Юный Видар слишком отличался от теперешнего, но главное — на лице не было шрамов и жестокого оттенка Холодной войны.

Мальчишка стоял напротив огромного существа, оглядывая его с неприкрытым отвращением. Оно парило в пространстве словно ненастоящее. Будто через него можно было спокойно пройти или укутаться его тенями, как одеялом. Только глаза горели кровавыми огнями, бросая отблеск на острые гнилые зубы.

— Переступи через себя, Видар!

Голос наставника витал в пространстве.

— Но… как?

Чистая душа альва рвалась на части.

— Нарушь главную заповедь кристальной души… Убей!

— Е…его?

Видар нервно сглатывает, продолжая таращиться на нечто огромных размеров.

— Он всего лишь исполнитель воли того, кто тебе ближе всех…

— Но я один…

— Ты есть сам у себя.

— Если я убью себя, то что от меня останется?

— Вернее спросить: кем ты станешь, если позволишь себе умереть без единого писка? Помни, чей ты наследник!

Юный принц хлопает глазами. И Эсфирь, кажется, повторяет его движение.

— Моя светлая часть души… Она погибнет, если я решусь…

— Ты — альвийский принц, порождение ночи! Осознанно умертвив светлую часть себя, ты станешь полноправным существом Пандемониума, гордостью своей семьи, личной гордостью Хаоса!

Видар замирает, прислушиваясь к себе. Мама умоляла сохранить свою светлость, свой дар. Отец предоставлял выбор ему, в тайне мечтая, чтобы юный принц принял родство. Но если он оставит баланс, то не сможет защитить ни семью, ни королевство, ни себя, не сможет стать могущественнее. Будет в вечных сомнениях, будет знать, что такое жалость, будет терзать себя каждый раз, не освоит в полной силе магию исцеления.

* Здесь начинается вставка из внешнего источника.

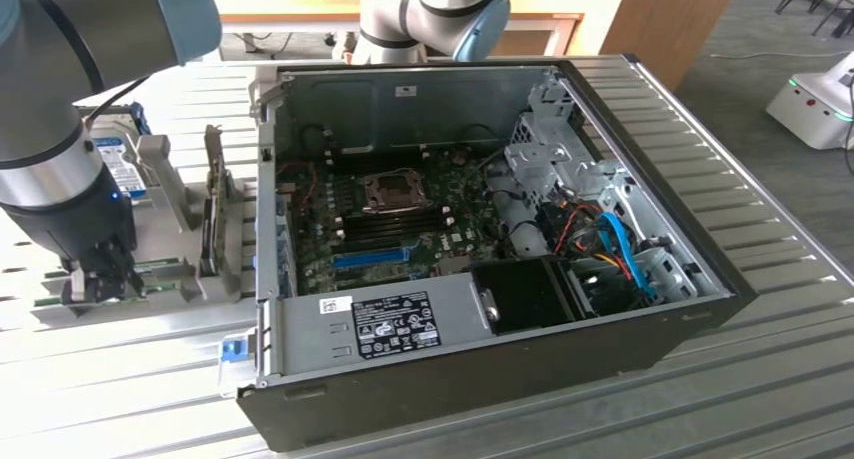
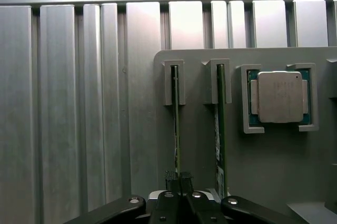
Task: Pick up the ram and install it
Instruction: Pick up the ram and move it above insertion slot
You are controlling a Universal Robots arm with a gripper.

Альв делает шаг вперёд, смотря во все глаза, как нечто скалится. Его выбор — правильное решение.

Секунда, и нутро Эсфирь содрогается, а сама она падает, больно ударяясь лопатками о землю, как и юный принц. Видар, с открытыми глазами, не издавая и писка, не выдавая страха и адской боли, лежал, пока существо раздирало его грудную клетку, а капли горячей крови летели в разные стороны…

Далее она мельком видит родную Малварму и его истощенную исполосованную плетьми спину. Обойти и посмотреть в лицо она не решается. Сил хватает лишь взглянуть на Карателя, что в который раз заносит плеть над альвийским принцем, пытаясь выбить из него правду. До последнего не веря, что альв здесь не шпион, а жертва судьбы.

Она видит, как в подземелье с видом хищника входит Паскаль, внимательно оглядывая узника. Он чему-то опасно усмехается. Эсфирь очень редко видела такую усмешку, но знала, что ни к чему хорошему она не ведёт. Шутливость брата слыла лишь одной из его масок. На деле — он мог безжалостно лишить жизни своего пленника.